= Your objective =
An exact transcription is needed of the lines below from the one with "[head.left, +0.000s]" through the one with "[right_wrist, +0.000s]", with no other lines and no pictures.

*** Begin section ***

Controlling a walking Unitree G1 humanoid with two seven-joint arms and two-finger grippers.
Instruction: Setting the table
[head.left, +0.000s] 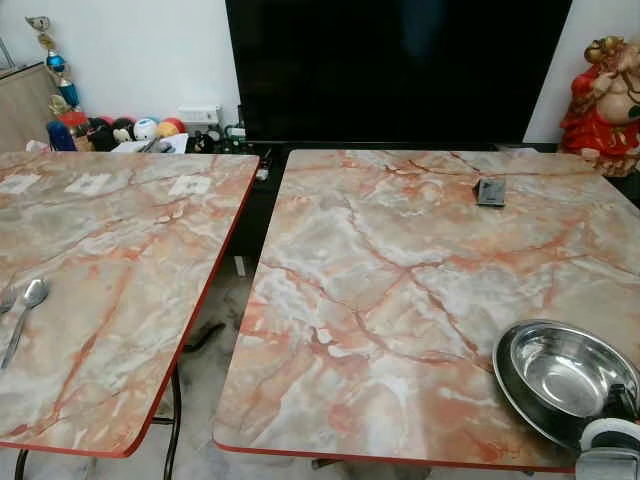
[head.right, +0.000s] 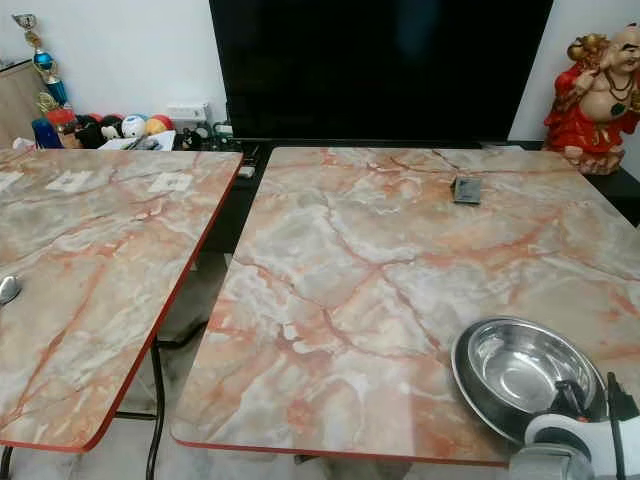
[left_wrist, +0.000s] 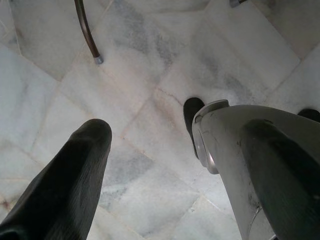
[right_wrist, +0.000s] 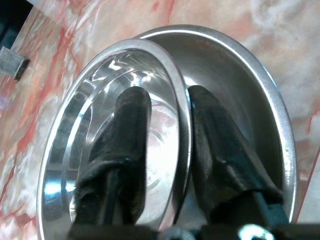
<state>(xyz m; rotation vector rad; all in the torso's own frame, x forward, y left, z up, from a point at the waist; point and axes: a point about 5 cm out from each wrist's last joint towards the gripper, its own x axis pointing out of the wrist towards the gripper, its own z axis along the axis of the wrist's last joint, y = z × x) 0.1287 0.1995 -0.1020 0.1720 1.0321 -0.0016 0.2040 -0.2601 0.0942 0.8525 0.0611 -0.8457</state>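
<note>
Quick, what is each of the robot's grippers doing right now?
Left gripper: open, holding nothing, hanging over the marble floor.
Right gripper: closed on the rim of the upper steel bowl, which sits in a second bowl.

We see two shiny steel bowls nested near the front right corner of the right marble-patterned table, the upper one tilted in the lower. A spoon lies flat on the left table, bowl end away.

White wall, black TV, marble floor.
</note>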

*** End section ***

= Result =
[head.left, +0.000s] 
[head.right, +0.000s] 
[left_wrist, +0.000s] 
[right_wrist, +0.000s] 

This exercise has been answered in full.